Community Planning & Development Projects
CP&D projects are being delivered in eight locations across the NLC region. Projects have a strong focus on maintaining culture and language, supporting youth and constructing community infrastructure.
Malak Malak Traditional Owners in the Daly River region led the way back in 2015 when they decided to set aside some of their income for community development purposes and asked the NLC for support.
Their money for community development comes from an agreement with the Northern Territory Government that allows fishing access to the Daly River on their Aboriginal Land Trust.
The group’s first project was to fund two culture camps on Malak Malak country. These camps were delivered in partnership with the NLC’s Malak Malak Rangers and were a great success in facilitating people to get out on country – reconnecting, sharing knowledge and stories. The group has since refunded the project to continue for another season of culture camps.

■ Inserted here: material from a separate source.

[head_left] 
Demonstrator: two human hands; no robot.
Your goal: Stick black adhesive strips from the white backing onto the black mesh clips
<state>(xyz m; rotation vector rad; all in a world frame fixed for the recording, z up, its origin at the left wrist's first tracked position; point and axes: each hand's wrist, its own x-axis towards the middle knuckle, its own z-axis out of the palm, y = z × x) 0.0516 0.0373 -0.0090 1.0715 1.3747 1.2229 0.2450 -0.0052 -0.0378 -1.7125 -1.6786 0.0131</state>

Carrying on the theme of sharing culture and knowledge of the region, Traditional Owners also funded the production of brochures and information signage to help inform visitors to the Daly River region. Most recently Traditional Owners partnered with The Language Conservancy and developed a Language Learning Mobile App. The App was funded out of concern that only five fluent language speakers remained, and provides another way for more Malak Malak TOs to learn their language and keep it alive for the next generation.
The group is looking to build on their existing projects, with ideas for a culture centre and a talking dictionary project in the pipeline for the coming year – again projects that support their vision to share and preserve their language and cultural identity.
In May 2018, Yak Dimininh Traditional Owners took the major step of setting aside a large amount of their lease income for community development projects. Their focus is on supporting skill development and employment opportunities and ensuring young people have a solid grounding in culture and education.
In late 2018 Traditional Owners approved their first community development project, which involves visiting sacred sites and sharing knowledge amongst their family and younger generations to build a strong cultural foundation.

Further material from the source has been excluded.